You're given a string of listening data where each entry is a triplet: person, song, artist, separated by commas. Write a function analyzeSongData that processes this data and returns:

  1. How many times the most popular song was played
  2. The name of the most popular song
  3. A function getTopListener(songName) that returns who played a given song the most
const data =
"Martin, By your name, NasX, Kie, Jigsaw, Radiohead, Chris, Own worst enemy, Lit, Kirst, Dance yrself clean, LCD Soundsystem, Amy, Jigsw, Radiohead, Berta, Own worst enemy, Lit, Junko, Re-sublimity, KOTOKO, Chiaki, Jigsaw, 'Radiohead' ";

Look closely at the data.
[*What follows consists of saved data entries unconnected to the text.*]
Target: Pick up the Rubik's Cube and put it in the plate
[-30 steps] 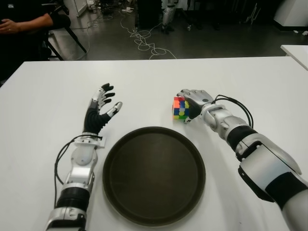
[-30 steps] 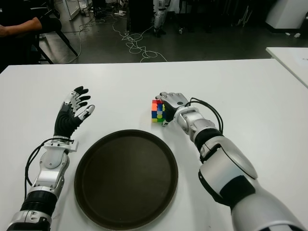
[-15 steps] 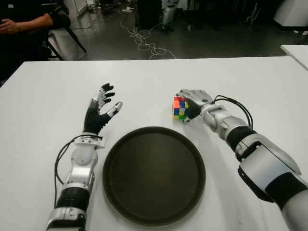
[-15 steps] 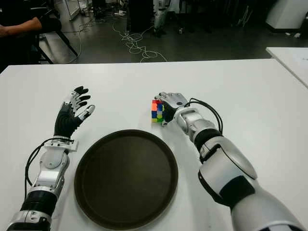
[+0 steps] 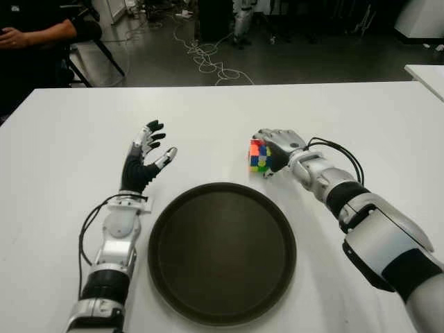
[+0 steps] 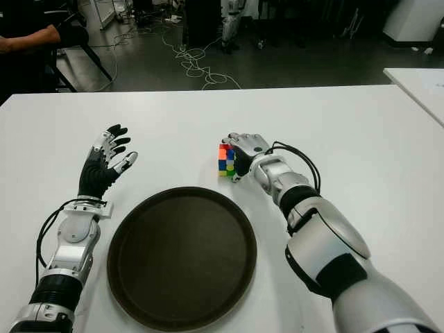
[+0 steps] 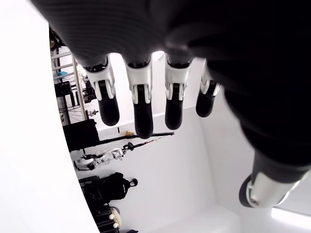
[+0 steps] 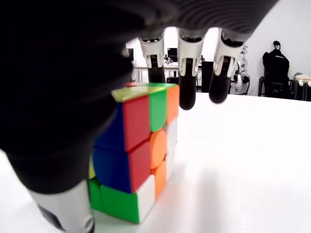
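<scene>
The right hand point(image 5: 277, 147) stayed cupped against the Rubik's Cube point(image 5: 259, 155), fingers not yet clamped; the cube had not left the surface point(image 5: 208, 118) beyond the plate point(image 5: 222, 251). The left hand point(image 5: 144, 161) hovered spread.

Head stereo pair looking down on one shared table point(image 5: 62, 152) (wrist views close-up).

Silver arms, black cables, black-white left hand point(image 5: 142, 161)
</scene>
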Controlling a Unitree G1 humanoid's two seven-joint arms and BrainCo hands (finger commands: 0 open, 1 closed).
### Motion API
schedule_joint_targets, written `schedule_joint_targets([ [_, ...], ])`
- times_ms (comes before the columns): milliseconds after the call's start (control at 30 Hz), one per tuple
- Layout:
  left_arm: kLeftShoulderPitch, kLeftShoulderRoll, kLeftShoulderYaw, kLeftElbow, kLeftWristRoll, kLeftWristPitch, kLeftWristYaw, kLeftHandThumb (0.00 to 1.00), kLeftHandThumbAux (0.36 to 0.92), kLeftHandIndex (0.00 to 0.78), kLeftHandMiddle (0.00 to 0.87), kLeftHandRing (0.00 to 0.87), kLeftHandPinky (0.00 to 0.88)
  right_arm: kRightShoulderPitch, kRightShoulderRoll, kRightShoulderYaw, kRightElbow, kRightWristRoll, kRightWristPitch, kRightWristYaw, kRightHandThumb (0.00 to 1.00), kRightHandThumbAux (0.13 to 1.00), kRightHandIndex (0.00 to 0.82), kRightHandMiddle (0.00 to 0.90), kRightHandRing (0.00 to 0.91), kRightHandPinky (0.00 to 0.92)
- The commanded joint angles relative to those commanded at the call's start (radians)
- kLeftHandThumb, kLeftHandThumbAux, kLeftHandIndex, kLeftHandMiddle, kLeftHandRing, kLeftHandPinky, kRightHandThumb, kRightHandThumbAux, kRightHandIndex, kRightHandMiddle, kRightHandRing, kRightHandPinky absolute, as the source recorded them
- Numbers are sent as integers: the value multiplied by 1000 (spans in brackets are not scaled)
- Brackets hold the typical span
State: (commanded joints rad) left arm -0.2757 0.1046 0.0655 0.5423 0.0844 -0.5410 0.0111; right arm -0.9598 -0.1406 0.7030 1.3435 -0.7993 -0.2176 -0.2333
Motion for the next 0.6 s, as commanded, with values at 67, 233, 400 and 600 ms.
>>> schedule_joint_targets([
  [67, 0, 1, -1, 0, 1, -2, 1, 24, 619, 123, 173, 172, 157, -1, 1, 2, 0, -1, 1, 1, 0, 817, 99, 101, 160, 207],
  [233, 0, 2, -1, 2, 2, -3, 2, 26, 613, 121, 174, 171, 158, -1, 2, 6, 0, -4, 2, -3, 0, 820, 100, 96, 157, 206],
  [400, -2, 4, -1, 9, 1, -13, -1, 25, 619, 119, 169, 168, 157, 1, 5, 7, 1, -4, 7, -9, 0, 806, 94, 96, 153, 201],
  [600, -2, 4, -2, 9, -5, -11, -8, 14, 617, 121, 172, 168, 152, 1, 9, 6, 1, -1, 12, -7, 0, 805, 99, 103, 158, 202],
])
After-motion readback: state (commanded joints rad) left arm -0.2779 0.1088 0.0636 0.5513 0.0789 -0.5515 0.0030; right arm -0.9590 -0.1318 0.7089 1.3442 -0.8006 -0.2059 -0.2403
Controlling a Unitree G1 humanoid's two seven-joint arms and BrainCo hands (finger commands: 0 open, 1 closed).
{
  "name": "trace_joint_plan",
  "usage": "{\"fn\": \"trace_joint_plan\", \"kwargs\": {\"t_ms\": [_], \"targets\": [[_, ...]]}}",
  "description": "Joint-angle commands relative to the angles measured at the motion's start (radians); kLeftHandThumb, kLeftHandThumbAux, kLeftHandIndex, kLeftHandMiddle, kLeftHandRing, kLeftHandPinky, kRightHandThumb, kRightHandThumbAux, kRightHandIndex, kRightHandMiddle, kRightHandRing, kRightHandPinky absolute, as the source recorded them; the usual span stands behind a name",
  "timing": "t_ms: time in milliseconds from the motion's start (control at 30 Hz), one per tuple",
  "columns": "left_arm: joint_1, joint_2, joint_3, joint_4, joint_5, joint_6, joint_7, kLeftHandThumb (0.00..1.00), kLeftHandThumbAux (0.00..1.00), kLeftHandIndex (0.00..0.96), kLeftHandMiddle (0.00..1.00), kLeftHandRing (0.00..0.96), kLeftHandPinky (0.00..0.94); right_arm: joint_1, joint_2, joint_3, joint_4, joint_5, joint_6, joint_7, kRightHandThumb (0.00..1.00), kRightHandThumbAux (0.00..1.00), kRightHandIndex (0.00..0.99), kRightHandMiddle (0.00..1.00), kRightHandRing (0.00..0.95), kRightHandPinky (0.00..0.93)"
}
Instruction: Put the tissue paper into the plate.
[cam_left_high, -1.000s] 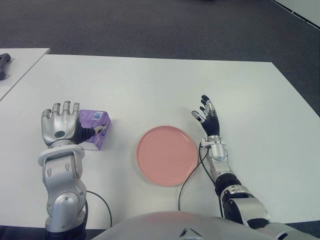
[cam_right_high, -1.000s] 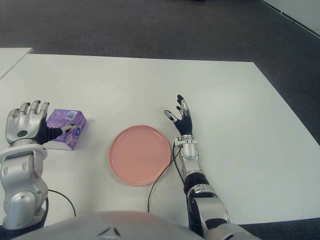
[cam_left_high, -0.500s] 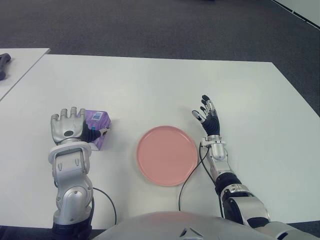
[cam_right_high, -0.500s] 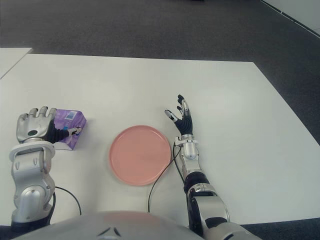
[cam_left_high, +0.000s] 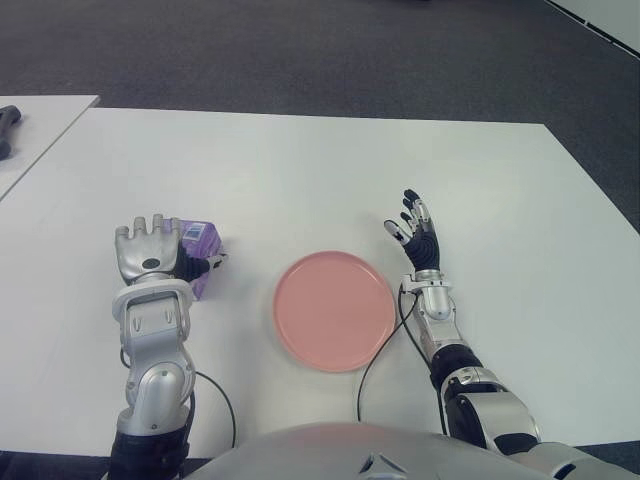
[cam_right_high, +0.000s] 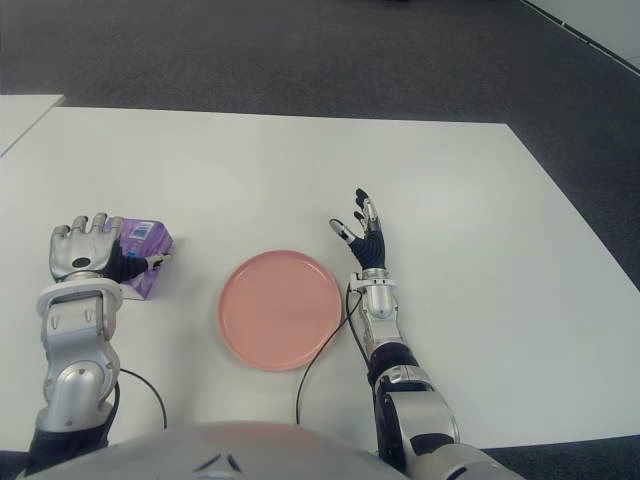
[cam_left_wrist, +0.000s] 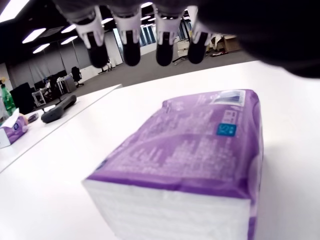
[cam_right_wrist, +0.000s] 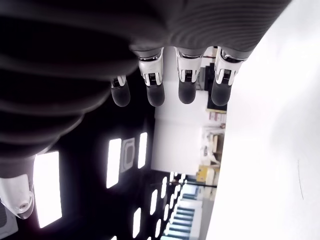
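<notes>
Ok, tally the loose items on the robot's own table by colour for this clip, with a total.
Purple: 1, the tissue pack, under the open left hand.
Pink: 1, the plate, with nothing in it, left of the open right hand.
Total: 2.

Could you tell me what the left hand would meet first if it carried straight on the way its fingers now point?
Most likely the tissue pack. The left hand is open right over its near end, fingertips above the purple top. How high it hovers is unclear, so it might skim across the pack instead.
</notes>
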Motion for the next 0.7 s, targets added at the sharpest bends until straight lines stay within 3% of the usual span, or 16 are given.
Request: {"fn": "trace_joint_plan", "kwargs": {"t_ms": [33,333,700], "targets": [[-0.021,-0.001,-0.015,0.056,0.020,0.029,0.028,0.000,0.164,0.000,0.000,0.000,0.000,0.096,-0.004,0.005,0.077,-0.018,-0.009,-0.001,0.000,0.520,0.000,0.000,0.000,0.005],[-0.049,0.003,-0.037,0.105,0.028,0.068,0.037,0.000,0.171,0.000,0.000,0.000,0.000,0.098,-0.004,0.005,0.079,-0.018,-0.012,-0.001,0.000,0.520,0.000,0.000,0.000,0.005],[-0.093,0.027,-0.044,0.224,0.033,0.140,0.124,0.000,0.189,0.000,0.000,0.000,0.000,0.099,-0.006,0.004,0.079,-0.016,-0.013,0.001,0.000,0.520,0.000,0.000,0.000,0.005]]}}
It has some quirks you'll need to handle.

Playground

Hint 1

The data is formatted as repeating triplets: person, song, artist, person, song, artist, .... Split the string by ", " and then process every three elements together. The first is the person, the second is the song, the third is the artist.

Hint 2

Use two objects: one to count how many times each song was played (songCounts), and another to track who listened to each song and how many times (songListeners). After one pass through the data, you'll have everything you need.

Hint 3

Before splitting, clean the data: remove stray quotes with .replace(/'/g, '') and trim trailing whitespace with .trim(). The last entry has 'Radiohead' with quotes around it, and there's trailing whitespace at the end.

Solution

Explanation

This is a data-parsing question. Before you write any algorithm, you need to understand the shape of the data. That's actually the hardest part.

Reading the data

The string looks like a random list of names, but it's structured as repeating triplets: person, song, artist. So "Martin, By your name, NasX" means Martin listened to "By your name" by NasX. "Kie, Jigsaw, Radiohead" means Kie listened to "Jigsaw" by Radiohead. And so on.
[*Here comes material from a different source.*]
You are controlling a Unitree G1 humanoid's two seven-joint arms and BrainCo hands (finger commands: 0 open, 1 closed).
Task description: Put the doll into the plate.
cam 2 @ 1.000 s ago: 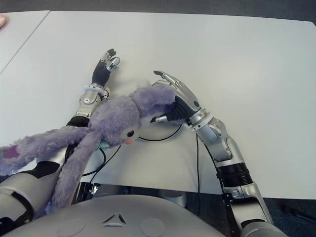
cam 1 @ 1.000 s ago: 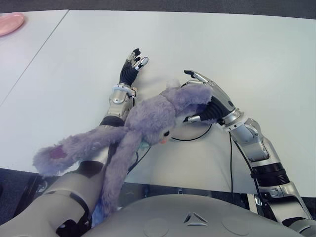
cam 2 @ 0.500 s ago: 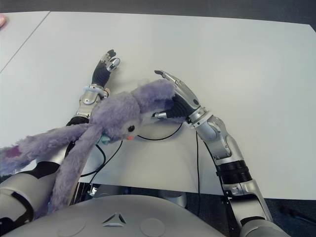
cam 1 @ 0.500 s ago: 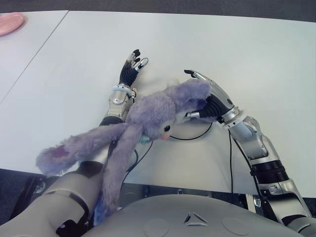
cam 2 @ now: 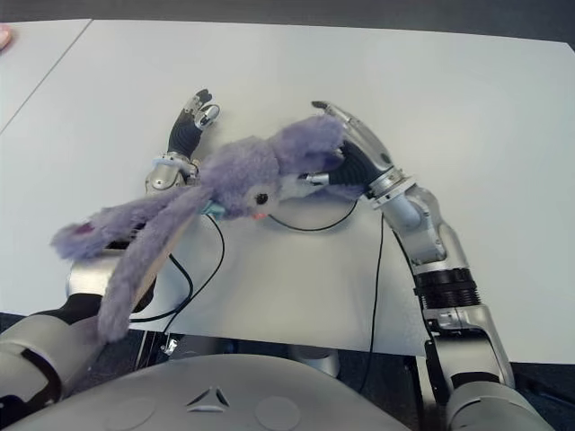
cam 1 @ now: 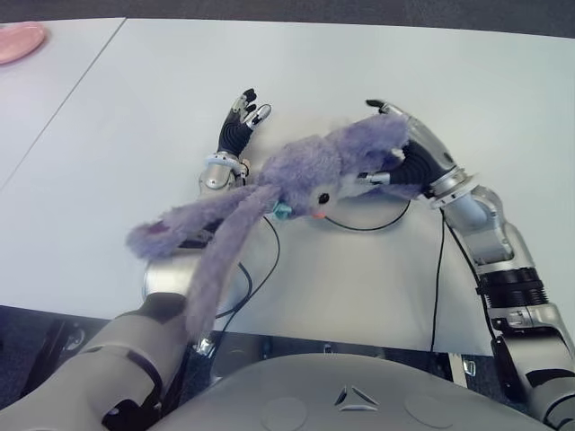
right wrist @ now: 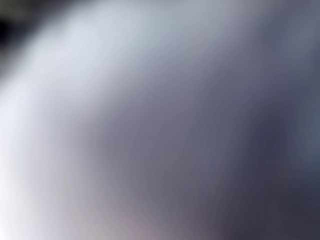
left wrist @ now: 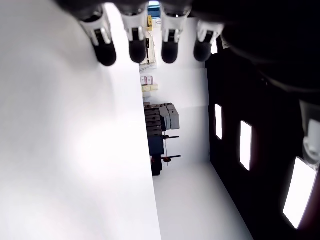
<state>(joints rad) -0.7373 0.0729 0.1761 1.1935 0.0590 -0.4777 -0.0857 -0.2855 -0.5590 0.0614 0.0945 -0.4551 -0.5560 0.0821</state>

Once you see the triplet pattern, the problem becomes much more approachable.

Cleaning the data

Before splitting, we clean up two issues in the raw string:

const elements = data.replace(/'/g, '').trim().split(', ');

The last artist name has quotes around it ('Radiohead'), so we strip all single quotes. There's also trailing whitespace at the end of the string, so we trim() it. Then we split by ", " to get an array of individual elements.
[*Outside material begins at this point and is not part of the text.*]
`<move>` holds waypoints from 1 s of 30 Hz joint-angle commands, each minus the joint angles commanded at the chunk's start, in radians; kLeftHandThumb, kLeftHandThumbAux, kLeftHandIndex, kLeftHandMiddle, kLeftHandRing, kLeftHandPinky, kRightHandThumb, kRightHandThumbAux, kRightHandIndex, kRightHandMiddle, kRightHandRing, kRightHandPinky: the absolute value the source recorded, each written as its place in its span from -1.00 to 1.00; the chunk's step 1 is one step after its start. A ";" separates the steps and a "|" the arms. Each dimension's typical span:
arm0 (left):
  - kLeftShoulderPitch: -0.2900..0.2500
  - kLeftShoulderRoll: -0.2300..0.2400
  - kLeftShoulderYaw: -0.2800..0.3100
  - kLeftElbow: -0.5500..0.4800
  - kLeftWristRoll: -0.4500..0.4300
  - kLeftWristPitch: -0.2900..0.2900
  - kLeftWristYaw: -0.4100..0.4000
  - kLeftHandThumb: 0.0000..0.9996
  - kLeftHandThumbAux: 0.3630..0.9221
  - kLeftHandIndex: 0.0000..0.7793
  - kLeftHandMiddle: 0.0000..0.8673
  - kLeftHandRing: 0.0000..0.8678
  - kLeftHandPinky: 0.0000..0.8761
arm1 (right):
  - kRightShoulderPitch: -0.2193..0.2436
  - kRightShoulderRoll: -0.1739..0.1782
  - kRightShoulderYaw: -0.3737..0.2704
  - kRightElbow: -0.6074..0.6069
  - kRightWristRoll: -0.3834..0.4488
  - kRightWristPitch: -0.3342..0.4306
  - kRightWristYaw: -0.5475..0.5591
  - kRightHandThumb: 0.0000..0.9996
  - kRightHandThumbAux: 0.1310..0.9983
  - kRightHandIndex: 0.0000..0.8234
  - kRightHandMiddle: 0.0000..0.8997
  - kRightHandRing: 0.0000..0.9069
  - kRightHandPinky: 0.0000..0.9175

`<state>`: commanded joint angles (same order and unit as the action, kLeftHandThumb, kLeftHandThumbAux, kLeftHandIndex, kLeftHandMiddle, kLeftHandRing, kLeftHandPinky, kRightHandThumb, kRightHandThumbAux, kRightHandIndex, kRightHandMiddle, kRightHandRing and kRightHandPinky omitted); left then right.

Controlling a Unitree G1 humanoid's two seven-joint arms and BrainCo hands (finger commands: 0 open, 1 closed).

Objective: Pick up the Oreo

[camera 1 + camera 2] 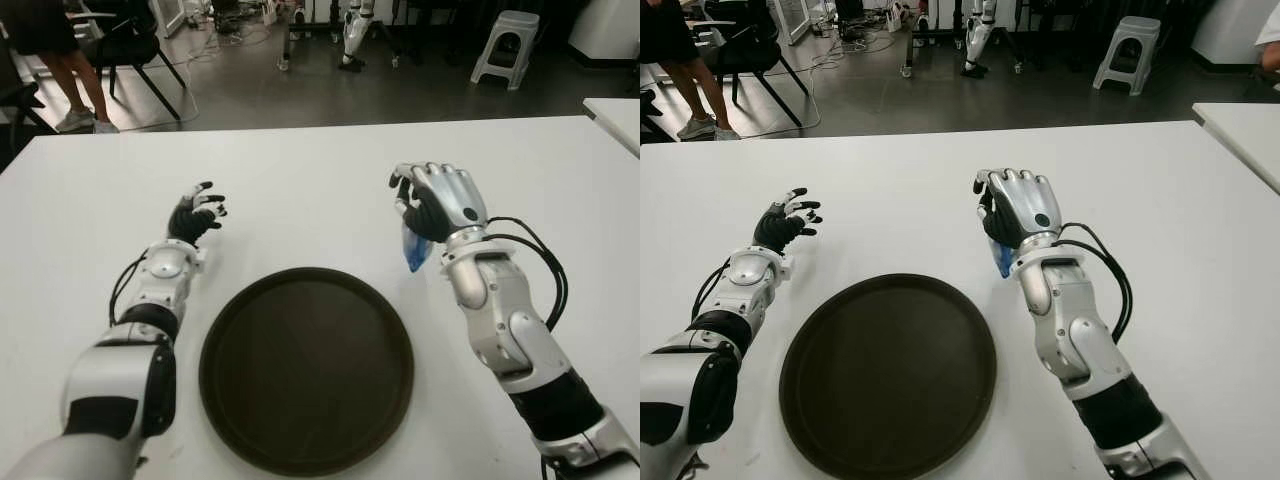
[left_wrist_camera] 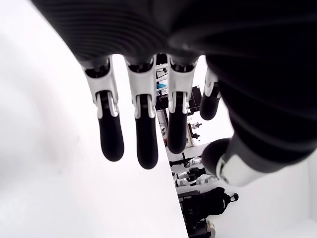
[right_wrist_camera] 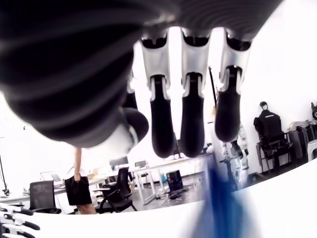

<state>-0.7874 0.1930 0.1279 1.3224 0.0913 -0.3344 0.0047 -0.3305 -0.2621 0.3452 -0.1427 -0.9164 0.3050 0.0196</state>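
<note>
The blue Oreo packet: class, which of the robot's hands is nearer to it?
Right. The right hand is curled around the Oreo packet, which hangs below its palm. The left hand is open, across the table, beyond the far-left side of the tray.

We are reading no text, label, brand or number anywhere: the blue packet at centre right is showing no legible print, and the brown tray is plain.
</note>
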 joint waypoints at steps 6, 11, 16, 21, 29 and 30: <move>-0.001 -0.004 0.003 0.000 -0.004 0.000 -0.005 -0.10 0.08 -0.65 -0.37 -0.24 -0.14 | 0.008 0.000 -0.008 -0.017 0.005 -0.015 -0.004 0.38 0.40 0.01 0.17 0.19 0.23; -0.001 -0.006 0.004 0.001 -0.005 0.000 -0.005 -0.09 0.05 -0.65 -0.37 -0.24 -0.14 | 0.014 0.000 -0.009 -0.020 0.019 -0.045 -0.007 0.38 0.40 0.01 0.20 0.23 0.25; -0.001 -0.009 0.003 0.002 -0.002 -0.002 0.002 -0.08 0.03 -0.66 -0.36 -0.23 -0.12 | 0.022 0.034 0.025 -0.022 0.019 -0.070 -0.025 0.38 0.40 0.01 0.30 0.36 0.35; 0.000 -0.013 0.009 0.001 -0.009 -0.005 -0.006 -0.02 -0.02 -0.65 -0.36 -0.22 -0.10 | 0.025 0.059 0.057 -0.033 0.015 -0.097 -0.033 0.38 0.40 0.01 0.34 0.39 0.37; 0.002 -0.009 0.001 0.000 0.001 -0.011 -0.005 -0.06 -0.08 -0.65 -0.36 -0.22 -0.10 | 0.032 0.068 0.080 -0.054 0.019 -0.141 -0.016 0.38 0.40 0.01 0.22 0.24 0.24; 0.002 -0.009 0.000 0.001 0.002 -0.011 -0.004 -0.07 -0.08 -0.65 -0.36 -0.23 -0.10 | 0.033 0.067 0.080 -0.054 0.021 -0.145 -0.015 0.38 0.40 0.01 0.20 0.23 0.25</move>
<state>-0.7853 0.1839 0.1280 1.3230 0.0932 -0.3458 0.0004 -0.2975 -0.1949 0.4249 -0.1969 -0.8953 0.1598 0.0046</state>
Building the lookup tables

We walk through the array in steps of 3, pulling out the person and song from each triplet:

for (let i = 0; i < elements.length; i += 3) {
const person = elements[i];
const song = elements[i + 1];

songCounts[song] = (songCounts[song] || 0) + 1;

if (!songListeners[song]) {
songListeners[song] = {};
}
songListeners[song][person] =
(songListeners[song][person] || 0) + 1;
}

We're building two objects in a single pass:

  • songCounts tracks how many times each song was played. After processing, it looks something like { "Jigsaw": 2, "Own worst enemy": 2, "By your name": 1, ... }.
  • songListeners tracks who listened to each song and how many times. It's a nested object: { "Jigsaw": { "Kie": 1, "Chiaki": 1 }, "Own worst enemy": { "Chris": 1, "Berta": 1 }, ... }.

Finding the most popular song

With songCounts built, finding the most popular song is a simple loop that tracks the maximum:

for (const song in songCounts) {
if (songCounts[song] > maxPlays) {
maxPlays = songCounts[song];
mostPlayedSong = song;
}
}

Finding the top listener

getTopListener does the same thing but on a per-song basis. Given a song name, it looks up that song's listeners in songListeners and finds the person with the highest count.

What makes this question tricky

The algorithm itself is straightforward (count things, find the max). What trips people up is the parsing. If you don't realize the data is in triplets, you'll try to treat every comma-separated value as a song name and get completely lost. Take a moment to read the data carefully before coding. That's the real test.

You'll notice "Jigsw" in the data (missing the 'a'). That's not a typo you need to fix. It's a different song entry. The data comes from user input, and in the real world, data is messy. The interviewer might ask you to discuss how you'd handle fuzzy matching or normalization as a follow-up.